How often is it that cars just stop you in your tracks? I mean an eyes-boggled, jaw-dropped metaphorical slap in the face. It doesn’t happen often, right? This Morris J van is a pretty basic and mundane 1950s delivery van and certainly not the type of vehicle that generates that kind of reaction, but when you see the one I saw recently you will know what I mean…
There is nothing like a new riff on an old song, is there? This van was at the Kustom Nationals in January, a car show filled with rockabilly music, hot rods and custom cars of all shapes and sizes, some contrivedly ‘kool’ and some effortlessly so. There was everything from teenagers’ near-standard 1960’s hipstermobile Falcons and Valiants, to a couple of cars that stood center stage at the prestigious Meguiar’s MotorEx show in Sydney. It really takes something special to stand out.
I don’t think it is necessary to say that this little van stood out. If that’s the goal, then forget buying a ’32 roadster, 60’s muscle car or 50’s sled. You’ll need to find something truly unusual and then go to town, through all the streets and 50 miles out the other side with it!

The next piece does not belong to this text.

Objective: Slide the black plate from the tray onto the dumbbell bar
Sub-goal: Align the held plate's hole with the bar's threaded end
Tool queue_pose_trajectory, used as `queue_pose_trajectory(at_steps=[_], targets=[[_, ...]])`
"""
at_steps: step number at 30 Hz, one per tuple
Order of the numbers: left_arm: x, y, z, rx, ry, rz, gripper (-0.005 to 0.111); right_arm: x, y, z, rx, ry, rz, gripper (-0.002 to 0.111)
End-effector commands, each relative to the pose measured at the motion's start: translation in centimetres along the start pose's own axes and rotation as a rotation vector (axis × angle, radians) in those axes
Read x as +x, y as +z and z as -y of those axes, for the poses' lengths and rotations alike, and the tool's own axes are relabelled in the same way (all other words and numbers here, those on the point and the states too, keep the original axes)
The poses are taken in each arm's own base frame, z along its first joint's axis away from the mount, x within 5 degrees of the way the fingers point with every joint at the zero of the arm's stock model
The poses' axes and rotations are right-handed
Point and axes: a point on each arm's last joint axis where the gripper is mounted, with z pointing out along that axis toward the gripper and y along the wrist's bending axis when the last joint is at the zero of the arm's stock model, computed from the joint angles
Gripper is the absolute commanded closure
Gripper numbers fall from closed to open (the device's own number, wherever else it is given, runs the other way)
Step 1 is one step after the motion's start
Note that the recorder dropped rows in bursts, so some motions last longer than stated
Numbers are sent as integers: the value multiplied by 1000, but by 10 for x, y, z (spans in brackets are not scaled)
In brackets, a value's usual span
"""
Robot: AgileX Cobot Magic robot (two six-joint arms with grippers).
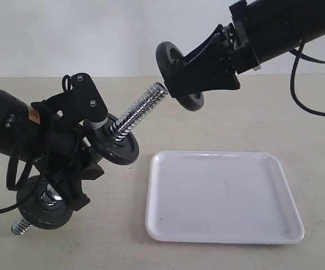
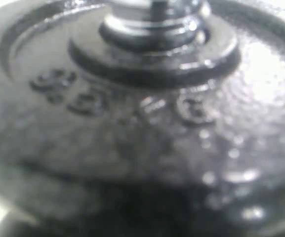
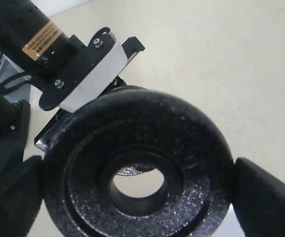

The Morris J van was first introduced in 1949, with a 1500 cc side-valve engine from the contemporary Morris Oxford sedan and a three-speed gearbox. It was right up to date with the new trend in vans that was sprouting across Europe. The JB update of 1957 brought in a 1600 cc ohv engine and 4-speed gearbox, and over 48,000 were built before being replaced in 1961. With the BMC merger an Austin version was created and, as you can see above with the second Austin front panel for the blue van, there is little difference. I wonder if the owner swaps the front panel to beat parking tickets?
Just so it is clear how small these vans are, the length is 149” (3.78 m), wheelbase is 86” (2.18 m), width is 64” (1.63 m) and the standard (!) height (standard!) is 79” (2.0 m), although obviously not here. Standard weight is 2300 lb., with a payload capacity of half a (British/long) ton, or 1120 lb. / 500 kg. The standard wheels are 16” by approximately 4” wide, and fit a 6.00 x 16 tire. With a final drive ratio of 5.125:1, the top speed was quoted as 53 mph–not terribly relevant, since these vans would usually be put to delivery work around town.
Bisides our van’s obvious change in sitting about 6” closer to terra firma, it also has a Mitsubishi L300 Express van chassis with a Jaguar IRS rear end. Looking through the sliding door, you can see the engine cover that hides a 350 Chevy V8 backed up by a Turbo 700 trans. The wheel arches, widened to fit the 17″ wheels, are masterfully done, and it is only by comparison with the originals that you’d know they didn’t leave the factory that way. The headlights are a little larger too.
Originally, when the van was run by the Tip Top Bakery, the engine was mounted over the front wheels. You can see in the example above that a left-hand drive version would be problematic! These vans typically wouldn’t carry a passenger, so the space restrictions were acceptable. Note the radiator filler neck just below the windshield; I think (hope) I can see an overflow tube!
Contrast that to the modified version with the engine moved back over two feet! An actual dashboard has been installed, complete with a glovebox and a much more comprehensive set of instrumentation and switches than the original. Legroom next to the large gear shifter and umbrella-type hand brake appears to be quite good, although the seats appear to be as basic as the original’s.
I have to give the owner credit for driving the 1300-odd mile round trip from his home base of Sydney to Phillip Island, which is approximately 90 miles southeast of Melbourne, as well as a few parade laps around the race track. On such a short wheelbase and with what must be less suspension travel than a 1980s Honda, I hope the seats are more comfortable than they look.
These vans definitely have a following, both in original form and modified in this manner; believe it or not, there are a few others like this one around with their own unique flavor. I can definitely see the appeal but I’m not sure it would be enough for me to want to own one; I think a drive or three would be enough!
Bonus extra content! I saw this hot rod refueling on the way home, surely close enough to Curbside? It can’t be seen in this photo, but the fuel filler is actually on the roof! Makes sense with how low the thing is.